PMI would have the public health community believe that this time we are all on the same side, the side that wants to see combustible tobacco disappear. It is simple to demonstrate the fallacy, hypocrisy, and cynicism of this assertion. PMI’s own internal reports, statements to shareholders, and above all actions, highlight conclusively that the company still seeks, by all possible paths, to increase the number of traditional smokers globally. PMI’s CEO has recently made it publicly clear that he finds the idea of ever voluntarily stopping the marketing and sales of cigarettes ludicrous.

We need not address the relative merits of non-combustible nicotine products for our purposes here. To do so implies that our reaction as a public health community to PMI’s foundation hinges on how its money is spent. There is a spectrum of opinions on alternative nicotine products within and among our allies, and persons of good will and intelligence can and do disagree. This is a natural part of scientific advancement and policy development. But the discussion on this important topic should not be left to the tobacco industry.
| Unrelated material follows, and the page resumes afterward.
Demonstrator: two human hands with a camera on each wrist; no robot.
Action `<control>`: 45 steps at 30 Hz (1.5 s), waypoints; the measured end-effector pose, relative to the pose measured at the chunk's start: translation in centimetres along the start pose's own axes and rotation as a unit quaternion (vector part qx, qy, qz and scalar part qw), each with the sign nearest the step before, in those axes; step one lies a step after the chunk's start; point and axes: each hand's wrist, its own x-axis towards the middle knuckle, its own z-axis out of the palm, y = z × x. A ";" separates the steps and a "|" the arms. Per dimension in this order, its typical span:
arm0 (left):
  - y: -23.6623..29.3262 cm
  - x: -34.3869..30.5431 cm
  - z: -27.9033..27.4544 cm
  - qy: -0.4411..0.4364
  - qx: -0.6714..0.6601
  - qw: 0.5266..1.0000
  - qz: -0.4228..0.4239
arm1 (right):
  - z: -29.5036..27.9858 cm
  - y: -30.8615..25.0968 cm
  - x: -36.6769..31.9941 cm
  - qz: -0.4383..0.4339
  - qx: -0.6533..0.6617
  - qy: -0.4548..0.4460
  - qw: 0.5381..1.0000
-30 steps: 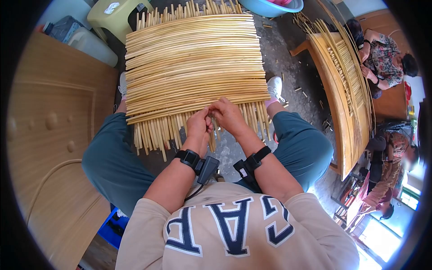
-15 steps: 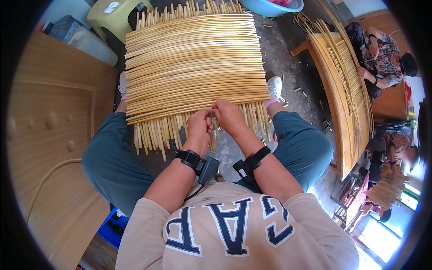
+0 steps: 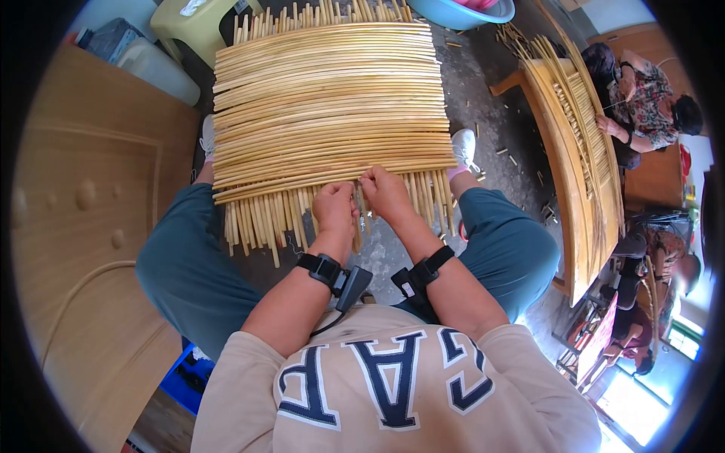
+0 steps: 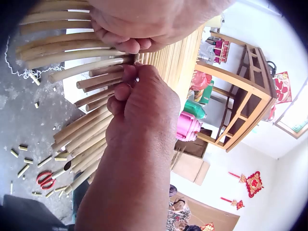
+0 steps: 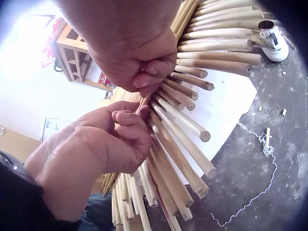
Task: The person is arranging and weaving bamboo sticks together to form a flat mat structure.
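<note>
A mat of pale, peeled sticks lies before me, long sticks across and other sticks under them with ends jutting toward me. At the mat's near edge, my left hand has curled fingers, and its thumb and fingertips pinch at a thin stick. Just right of it is my right hand, fingers curled in and fingertips at the same edge. In the left wrist view the right hand sits below the left hand. What the right fingertips hold is mostly hidden.
White string and cut stick pieces litter the floor near red-handled scissors. A wooden panel stands on the left. At right, a person works at a wooden bench; a blue basin is behind.
My two hands have drawn slightly apart at the mat's near edge, and the right fingers have curled in. The person at the right bench has shifted their hands.
</note>
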 end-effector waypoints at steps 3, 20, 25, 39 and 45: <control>-0.2 -0.3 0.0 0.035 0.000 0.998 0.043 | -0.1 -0.1 0.1 -0.001 0.044 0.002 0.999; 1.5 2.6 -1.6 -0.058 0.572 0.589 0.568 | 0.0 0.4 0.2 0.030 0.093 -0.033 0.995; 1.2 2.4 -2.0 -0.033 0.578 0.609 0.543 | 0.3 0.6 0.2 0.021 0.088 -0.028 0.996; -1.0 1.7 -1.6 0.038 0.513 0.757 0.403 | -0.2 -0.2 0.0 0.060 0.129 -0.039 0.989; -1.6 2.1 -0.8 0.059 0.342 0.887 0.305 | -0.5 -0.7 -0.1 0.091 0.158 -0.067 0.981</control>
The tobacco epidemic will never be ended by its perpetrators. It is up to governments, with the advice and aid of the public health community, to protect future generations from the death and disease caused by tobacco use. We already know how to do this. The FCTC is a roadmap to a tobacco-free future. It must be comprehensively embraced and implemented, and countries that have done so have seen dramatic drops in prevalence. One of the prominent features of the roadmap is to protect health from the vested interests of the tobacco industry by denying them a voice in decision making.

PMI’s goal has always been to maximize profits. It is naively wishful thinking that this will ever change. We must proceed cognizant that PMI’s foundation aims to further that profit goal. Remembering the principle of the irreconcilable conflict to which we in public health adhere, and remembering the long history of tobacco industry lies, fraud and manipulation, it would be folly to take any action other than to condemn PMI’s foundational scheme, and ASH urges colleagues across the globe to reject collaborating with it.